Now, I know the Ithaca Journal is no longer a local paper; I can tell when it features a story about teen pregnancy rising in the area that turns out to be about Broome and Chenango Counties. But the fact that the online NYT has nothing at all in its major headlines today about the coup in our state government is shocking. Bye-bye same-sex marriage, bye-bye health care reform. Tom Golisano has bought himself a couple of criminal lackeys.

Friday, June 5, 2009

Bring on the Conspiracy Theories

My CNN feed says that the debris found in the Atlantic is NOT from Air France 447 and that Spanish pilots saw a bright flash where the flight went down and that David Carradine's closet hanging was foul play, not suicide. Now if we can just find the link between these incidents. . . .

Tuesday, June 2, 2009

One Step Closer

The WaPo has this article on the states signed on to work on national standards.
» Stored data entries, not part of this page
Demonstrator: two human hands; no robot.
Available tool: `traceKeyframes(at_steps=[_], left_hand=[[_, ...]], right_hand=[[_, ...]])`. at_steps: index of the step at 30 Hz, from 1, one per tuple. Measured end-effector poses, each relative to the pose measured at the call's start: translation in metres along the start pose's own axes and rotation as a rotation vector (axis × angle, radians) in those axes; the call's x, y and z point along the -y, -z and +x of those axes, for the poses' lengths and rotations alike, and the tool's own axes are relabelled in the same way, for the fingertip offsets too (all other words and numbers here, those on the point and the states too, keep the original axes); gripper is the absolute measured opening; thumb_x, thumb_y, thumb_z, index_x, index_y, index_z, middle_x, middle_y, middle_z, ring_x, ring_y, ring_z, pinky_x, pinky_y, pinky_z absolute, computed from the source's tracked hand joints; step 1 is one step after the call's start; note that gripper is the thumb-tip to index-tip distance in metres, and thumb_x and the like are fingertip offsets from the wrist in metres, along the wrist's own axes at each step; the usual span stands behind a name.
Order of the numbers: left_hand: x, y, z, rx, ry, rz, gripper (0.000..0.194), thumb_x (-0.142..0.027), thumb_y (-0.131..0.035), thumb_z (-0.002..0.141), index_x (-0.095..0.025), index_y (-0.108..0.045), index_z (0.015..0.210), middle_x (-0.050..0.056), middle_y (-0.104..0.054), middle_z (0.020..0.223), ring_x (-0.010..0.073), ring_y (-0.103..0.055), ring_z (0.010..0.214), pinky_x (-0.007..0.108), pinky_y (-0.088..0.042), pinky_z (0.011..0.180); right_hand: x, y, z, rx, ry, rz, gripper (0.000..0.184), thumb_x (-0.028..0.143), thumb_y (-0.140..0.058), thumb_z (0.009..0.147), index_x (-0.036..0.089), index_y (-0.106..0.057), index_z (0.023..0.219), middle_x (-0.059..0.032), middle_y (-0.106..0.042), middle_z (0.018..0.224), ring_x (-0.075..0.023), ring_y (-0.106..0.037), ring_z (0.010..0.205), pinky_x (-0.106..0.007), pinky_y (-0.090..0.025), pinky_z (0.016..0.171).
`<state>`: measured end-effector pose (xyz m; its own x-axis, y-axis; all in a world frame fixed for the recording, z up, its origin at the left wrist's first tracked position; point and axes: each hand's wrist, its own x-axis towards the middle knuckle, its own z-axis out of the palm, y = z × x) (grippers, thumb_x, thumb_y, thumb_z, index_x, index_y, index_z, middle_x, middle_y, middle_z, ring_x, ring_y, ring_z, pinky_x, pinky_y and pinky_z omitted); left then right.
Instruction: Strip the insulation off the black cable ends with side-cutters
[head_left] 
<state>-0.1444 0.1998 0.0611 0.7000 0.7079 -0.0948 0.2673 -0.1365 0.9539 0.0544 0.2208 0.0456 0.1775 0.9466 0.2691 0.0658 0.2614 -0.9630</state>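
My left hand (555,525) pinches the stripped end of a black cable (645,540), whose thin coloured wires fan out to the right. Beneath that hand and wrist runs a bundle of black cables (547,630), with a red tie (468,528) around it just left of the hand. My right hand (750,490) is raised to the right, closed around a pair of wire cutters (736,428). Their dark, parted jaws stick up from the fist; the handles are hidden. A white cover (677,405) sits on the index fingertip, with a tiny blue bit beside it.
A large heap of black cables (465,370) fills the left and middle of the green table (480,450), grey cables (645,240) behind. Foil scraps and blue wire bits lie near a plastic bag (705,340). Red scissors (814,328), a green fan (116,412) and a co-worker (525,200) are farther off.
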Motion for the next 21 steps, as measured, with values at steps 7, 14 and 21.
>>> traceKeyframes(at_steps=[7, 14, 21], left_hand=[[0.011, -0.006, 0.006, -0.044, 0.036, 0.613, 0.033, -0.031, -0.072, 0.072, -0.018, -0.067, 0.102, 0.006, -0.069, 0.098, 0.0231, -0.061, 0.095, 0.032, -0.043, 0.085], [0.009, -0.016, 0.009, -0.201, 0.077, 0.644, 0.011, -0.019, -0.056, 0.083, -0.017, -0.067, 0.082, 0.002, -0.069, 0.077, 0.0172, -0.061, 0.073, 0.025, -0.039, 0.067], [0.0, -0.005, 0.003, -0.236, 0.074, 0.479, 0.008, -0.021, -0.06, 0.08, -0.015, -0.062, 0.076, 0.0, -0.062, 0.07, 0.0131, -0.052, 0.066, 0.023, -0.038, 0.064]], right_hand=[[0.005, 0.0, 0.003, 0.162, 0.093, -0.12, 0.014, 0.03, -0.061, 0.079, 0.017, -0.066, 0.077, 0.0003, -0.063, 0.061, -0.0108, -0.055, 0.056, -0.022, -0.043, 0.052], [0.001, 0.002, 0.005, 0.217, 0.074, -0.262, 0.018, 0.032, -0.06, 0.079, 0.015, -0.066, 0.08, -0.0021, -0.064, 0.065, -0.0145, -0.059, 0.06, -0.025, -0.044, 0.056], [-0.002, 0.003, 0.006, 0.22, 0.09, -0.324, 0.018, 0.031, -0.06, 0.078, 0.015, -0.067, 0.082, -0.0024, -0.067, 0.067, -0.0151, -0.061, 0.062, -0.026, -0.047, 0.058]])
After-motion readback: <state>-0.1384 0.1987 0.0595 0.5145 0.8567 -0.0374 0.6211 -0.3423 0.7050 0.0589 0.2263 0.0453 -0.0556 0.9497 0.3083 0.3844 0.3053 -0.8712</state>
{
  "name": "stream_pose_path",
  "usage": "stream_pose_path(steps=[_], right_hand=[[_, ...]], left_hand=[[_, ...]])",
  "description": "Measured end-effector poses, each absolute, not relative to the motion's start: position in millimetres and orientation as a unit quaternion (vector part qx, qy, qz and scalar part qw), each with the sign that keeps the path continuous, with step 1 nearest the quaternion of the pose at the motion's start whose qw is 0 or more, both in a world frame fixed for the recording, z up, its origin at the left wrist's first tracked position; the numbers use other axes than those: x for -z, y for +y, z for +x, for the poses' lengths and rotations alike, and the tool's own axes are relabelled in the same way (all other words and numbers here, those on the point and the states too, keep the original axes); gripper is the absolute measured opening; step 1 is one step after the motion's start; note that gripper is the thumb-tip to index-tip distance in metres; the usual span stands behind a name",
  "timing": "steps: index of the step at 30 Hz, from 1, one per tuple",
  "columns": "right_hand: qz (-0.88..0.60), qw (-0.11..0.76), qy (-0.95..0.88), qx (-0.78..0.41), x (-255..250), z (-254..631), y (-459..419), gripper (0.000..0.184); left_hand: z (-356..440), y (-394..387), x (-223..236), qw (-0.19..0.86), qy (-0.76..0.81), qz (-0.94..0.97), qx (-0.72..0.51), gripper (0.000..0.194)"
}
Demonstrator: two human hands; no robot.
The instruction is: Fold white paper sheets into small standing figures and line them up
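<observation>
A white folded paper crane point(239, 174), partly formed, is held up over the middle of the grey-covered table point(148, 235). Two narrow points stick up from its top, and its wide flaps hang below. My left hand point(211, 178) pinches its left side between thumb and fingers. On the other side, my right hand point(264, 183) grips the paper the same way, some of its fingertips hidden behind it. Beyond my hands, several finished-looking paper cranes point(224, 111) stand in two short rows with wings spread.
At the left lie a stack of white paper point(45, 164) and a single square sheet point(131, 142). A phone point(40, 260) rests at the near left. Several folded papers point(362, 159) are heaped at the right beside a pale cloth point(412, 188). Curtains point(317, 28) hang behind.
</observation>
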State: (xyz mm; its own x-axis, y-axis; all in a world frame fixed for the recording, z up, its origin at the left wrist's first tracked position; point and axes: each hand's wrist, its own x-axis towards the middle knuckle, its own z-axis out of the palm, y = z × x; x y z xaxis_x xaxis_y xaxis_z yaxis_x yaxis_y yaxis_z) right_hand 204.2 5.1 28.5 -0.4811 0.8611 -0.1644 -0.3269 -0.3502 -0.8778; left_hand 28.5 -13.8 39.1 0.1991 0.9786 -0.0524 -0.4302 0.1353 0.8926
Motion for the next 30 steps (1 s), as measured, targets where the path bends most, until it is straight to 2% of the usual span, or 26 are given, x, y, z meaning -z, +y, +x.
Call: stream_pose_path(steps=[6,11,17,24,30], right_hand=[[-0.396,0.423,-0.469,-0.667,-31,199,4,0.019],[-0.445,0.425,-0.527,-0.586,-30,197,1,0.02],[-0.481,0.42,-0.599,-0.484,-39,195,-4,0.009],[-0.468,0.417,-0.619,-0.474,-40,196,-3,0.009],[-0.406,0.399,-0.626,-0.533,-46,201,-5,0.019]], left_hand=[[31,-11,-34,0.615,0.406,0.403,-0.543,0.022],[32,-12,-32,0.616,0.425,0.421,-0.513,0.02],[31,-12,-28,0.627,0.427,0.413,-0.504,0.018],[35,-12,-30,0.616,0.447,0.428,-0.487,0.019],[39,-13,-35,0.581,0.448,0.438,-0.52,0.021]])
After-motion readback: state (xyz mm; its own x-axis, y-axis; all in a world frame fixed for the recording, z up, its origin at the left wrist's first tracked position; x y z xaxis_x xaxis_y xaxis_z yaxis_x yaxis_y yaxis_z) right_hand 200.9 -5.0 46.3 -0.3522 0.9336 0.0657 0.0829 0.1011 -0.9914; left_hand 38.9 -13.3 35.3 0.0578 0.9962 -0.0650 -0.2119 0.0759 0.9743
Can you guess the four holdouts? I guessed three out of four.

Of course, there are many roadblocks. The states are agreeing to standards but not necessarily to testing. The committees formed to create standards are doubtless fraught with impossible oppositions. But it's a start.

Monday, June 1, 2009

Required Reading

Finally, Krugman lays the blame on the Great Communicator and his deregulatory machine.
Federal debt as a percentage of G.D.P. fell steadily from the end of World War II until 1980. But indebtedness began rising under Reagan; it fell again in the Clinton years, but resumed its rise under the Bush administration, leaving us ill prepared for the emergency now upon us.

The increase in public debt was, however, dwarfed by the rise in private debt, made possible by financial deregulation. The change in America’s financial rules was Reagan’s biggest legacy. And it’s the gift that keeps on taking.

City Island

PZ sends this loving tribute to a place both he and DZ inhabited (and I often visited back in the day). City Island is a little-known haven in the midst of city life. The food is ridiculously expensive, the neighborhoods are as safe as any around, and the ambience is charming with a Bronx accent.